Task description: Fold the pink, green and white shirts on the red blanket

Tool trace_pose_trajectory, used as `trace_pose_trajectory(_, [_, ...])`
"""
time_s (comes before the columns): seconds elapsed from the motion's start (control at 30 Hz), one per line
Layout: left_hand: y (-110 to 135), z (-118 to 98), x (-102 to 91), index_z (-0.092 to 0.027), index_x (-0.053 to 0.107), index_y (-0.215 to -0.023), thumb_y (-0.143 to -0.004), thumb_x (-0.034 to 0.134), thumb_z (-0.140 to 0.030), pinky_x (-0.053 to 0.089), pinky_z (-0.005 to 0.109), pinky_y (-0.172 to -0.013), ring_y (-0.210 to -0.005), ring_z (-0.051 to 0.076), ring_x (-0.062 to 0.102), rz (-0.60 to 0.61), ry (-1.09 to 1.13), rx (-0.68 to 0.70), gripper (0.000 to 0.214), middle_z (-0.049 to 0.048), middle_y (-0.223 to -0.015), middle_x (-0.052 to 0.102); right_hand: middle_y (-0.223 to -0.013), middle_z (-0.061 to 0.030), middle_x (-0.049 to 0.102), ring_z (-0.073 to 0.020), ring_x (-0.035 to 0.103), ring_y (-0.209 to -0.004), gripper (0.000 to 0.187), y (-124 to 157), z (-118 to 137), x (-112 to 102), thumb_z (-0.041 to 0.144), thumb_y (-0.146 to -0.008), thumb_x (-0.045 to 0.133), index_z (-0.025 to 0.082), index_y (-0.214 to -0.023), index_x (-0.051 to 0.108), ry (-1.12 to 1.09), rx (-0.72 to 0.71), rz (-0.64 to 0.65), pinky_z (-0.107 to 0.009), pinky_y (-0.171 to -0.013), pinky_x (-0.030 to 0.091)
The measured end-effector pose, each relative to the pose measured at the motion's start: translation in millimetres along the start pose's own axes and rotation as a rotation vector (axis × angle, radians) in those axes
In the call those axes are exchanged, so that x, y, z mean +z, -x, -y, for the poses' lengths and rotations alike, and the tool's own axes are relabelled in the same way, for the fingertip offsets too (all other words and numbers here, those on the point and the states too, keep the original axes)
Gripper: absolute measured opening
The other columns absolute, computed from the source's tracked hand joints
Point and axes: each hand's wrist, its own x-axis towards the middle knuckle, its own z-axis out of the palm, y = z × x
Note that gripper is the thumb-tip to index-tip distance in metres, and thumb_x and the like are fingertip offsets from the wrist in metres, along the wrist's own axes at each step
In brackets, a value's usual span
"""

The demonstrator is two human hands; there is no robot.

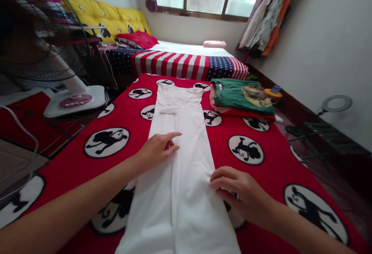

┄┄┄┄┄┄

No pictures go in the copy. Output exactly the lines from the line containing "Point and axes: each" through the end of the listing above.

Written response:
Point and axes: each hand's wrist, its own x-axis towards the middle knuckle, its own z-axis out of the palm, y = z × x
Note that gripper is the thumb-tip to index-tip distance in metres, and thumb_x and the like are fingertip offsets from the wrist in metres, along the wrist's own axes at each step
In brackets, a value's usual span
"""

The demonstrator is two human hands; there is no robot.

This exercise is finished.